In the third book, Augustine reflects on his advancement in studies and discovery of wisdom. He at this point has a distaste for the Word of God, and was also led astray to the Manichaeans. Moreover, his mother, Monnica, cannot belief that her son has denied the creator and is grief stricken at the heretical life he wants to lead. Augustine understands that he "fell among men proudly doting, exceeding carnal and prating," and that although he was led astray and delighting in his sin nature, he "hungered and thirsted" (Augustine).

By the fifth book, which is the beginning of St. Augustine's 29th year, his evolution begins as he moves toward accepting God and leaving the heretical teachings of the Manichees behind. This is definite when he states that "their books are fraught with prolix fables, of the heaven, and stars, sun, and moon" (Augustine). In essence, Augustine has discovered the falsehoods of what he so long embraced. The event in this book that effectively causes Augustine to leave the Manichean thought is when he hears St. Ambrose.
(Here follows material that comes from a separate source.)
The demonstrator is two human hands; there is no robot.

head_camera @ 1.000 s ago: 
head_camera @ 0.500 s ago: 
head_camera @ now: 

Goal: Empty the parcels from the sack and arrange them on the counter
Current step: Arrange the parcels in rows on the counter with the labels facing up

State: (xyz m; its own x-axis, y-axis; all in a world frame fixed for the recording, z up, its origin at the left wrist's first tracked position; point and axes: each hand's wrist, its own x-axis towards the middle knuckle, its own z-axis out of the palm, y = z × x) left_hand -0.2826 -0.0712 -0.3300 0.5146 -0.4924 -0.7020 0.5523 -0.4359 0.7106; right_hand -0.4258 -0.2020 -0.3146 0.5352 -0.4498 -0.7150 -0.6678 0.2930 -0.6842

Augustine understands that it was God's doing that he was led to Ambrose when he states that "to him was I unknowingly led by Thee, that by him I might knowingly be led to Thee" (Augustine). Essentially, Augustine was led by God to hear Ambrose and then in turn converted. The subsequent books of St. Augustine’s “Confessions” deal with Augustine’s continuing awareness of God and conversion to Catholicism and the varying events that took place as a result of that conversion.

Work Cited

Puchner, Martin, et al., Eds. The Norton Anthology of World Literature Volume 1. Shorter Third Edition. New York, NY: W. W. Norton & Company, Inc., 2012. Print.